Douglas A. McIntyre is the co-founder, chief executive officer and editor in chief of 24/7 Wall St. and 24/7 Tempo. He has held these jobs since 2006.

McIntyre has written thousands of articles for 24/7 Wall St. He is an expert on corporate finance, the automotive industry, media companies and international finance. He has edited articles on national demographics, sports, personal income and travel.

His work has been quoted or mentioned in The New York Times, The Wall Street Journal, Los Angeles Times, The Washington Post, NBC News, Time, The New Yorker, HuffPost USA Today, Business Insider, Yahoo, AOL, MarketWatch, The Atlantic, Bloomberg, New York Post, Chicago Tribune, Forbes, The Guardian and many other major publications. McIntyre has been a guest on CNBC, the BBC and television and radio stations across the country.
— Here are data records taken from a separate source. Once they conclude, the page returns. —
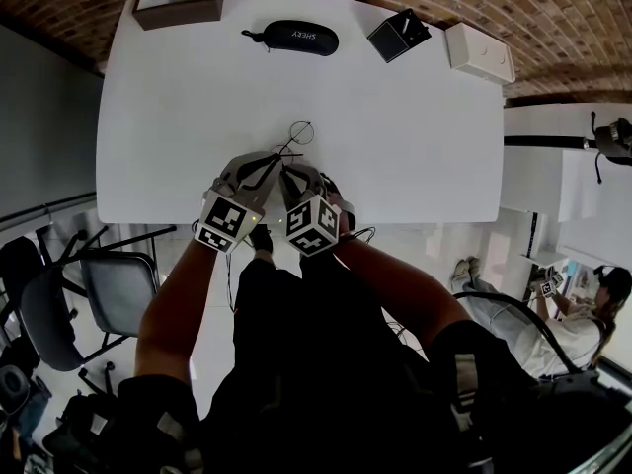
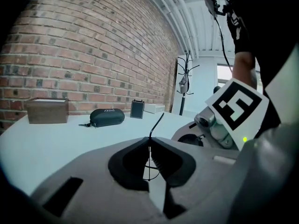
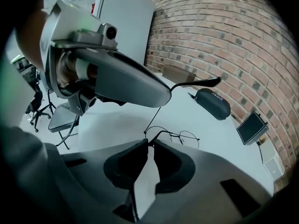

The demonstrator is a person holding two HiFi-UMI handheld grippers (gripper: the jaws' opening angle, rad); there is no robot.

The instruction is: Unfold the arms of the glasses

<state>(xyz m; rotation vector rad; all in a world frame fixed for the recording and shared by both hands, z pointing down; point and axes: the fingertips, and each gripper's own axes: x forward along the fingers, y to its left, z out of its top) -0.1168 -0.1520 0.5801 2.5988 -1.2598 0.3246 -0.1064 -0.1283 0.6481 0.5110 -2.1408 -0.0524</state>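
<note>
Glasses sit well on the person's side of the glasses case. Left gripper clamps one arm; right gripper pinches the frame near its hinge. Likely fault: over-swinging bends the thin wire, or it slips free.

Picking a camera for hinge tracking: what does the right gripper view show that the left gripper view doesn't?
Right only: the glasses with both round lenses, the left gripper holding one arm up, chairs. Left only: the right gripper with its marker cube, a coat rack. Both: that gripper's own fingers shut on thin frame wire, the black case, the brick wall.
</note>
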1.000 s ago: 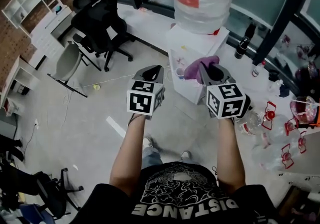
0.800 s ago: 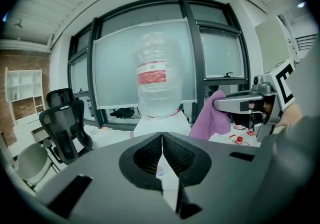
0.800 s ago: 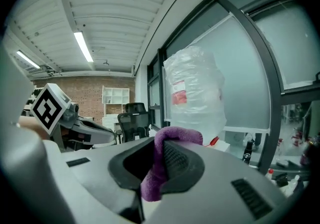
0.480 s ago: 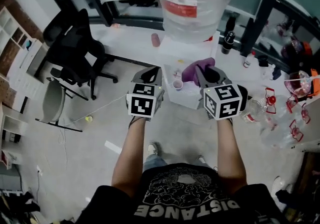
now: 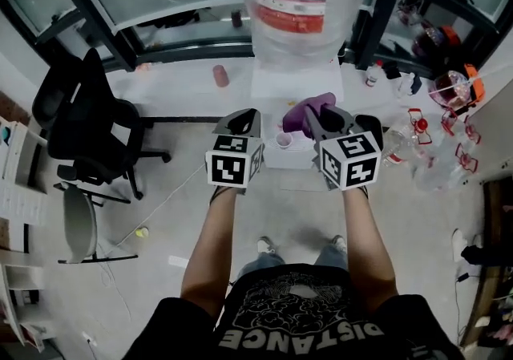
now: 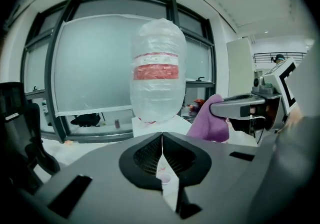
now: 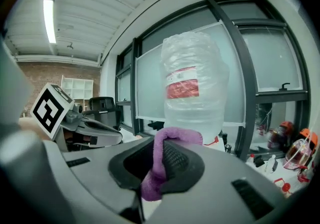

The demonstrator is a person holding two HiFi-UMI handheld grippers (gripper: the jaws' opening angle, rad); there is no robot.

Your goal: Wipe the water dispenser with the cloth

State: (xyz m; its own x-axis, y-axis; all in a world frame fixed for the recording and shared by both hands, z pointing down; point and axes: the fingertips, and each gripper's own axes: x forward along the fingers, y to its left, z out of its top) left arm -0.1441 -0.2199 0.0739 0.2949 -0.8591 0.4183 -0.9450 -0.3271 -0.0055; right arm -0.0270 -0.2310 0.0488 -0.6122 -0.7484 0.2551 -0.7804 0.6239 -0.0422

A magna cum laude graduate of Harvard College, McIntyre also was president of The Harvard Advocate. Founded in 1866, the Advocate is the oldest college publication in the United States.

TheStreet.com, Comps.com and Edgar Online are some of the public companies for which McIntyre served on the board of directors. He was a Vicinity Corporation board member when the company was sold to Microsoft in 2002. He served on the audit committees of some of these companies.

McIntyre has been the CEO of FutureSource, a provider of trading terminals and news to commodities and futures traders. He was president of Switchboard, the online phone directory company. He served as chairman and CEO of On2 Technologies, the video compression company that provided video compression software for Adobe’s Flash. Google bought On2 in 2009.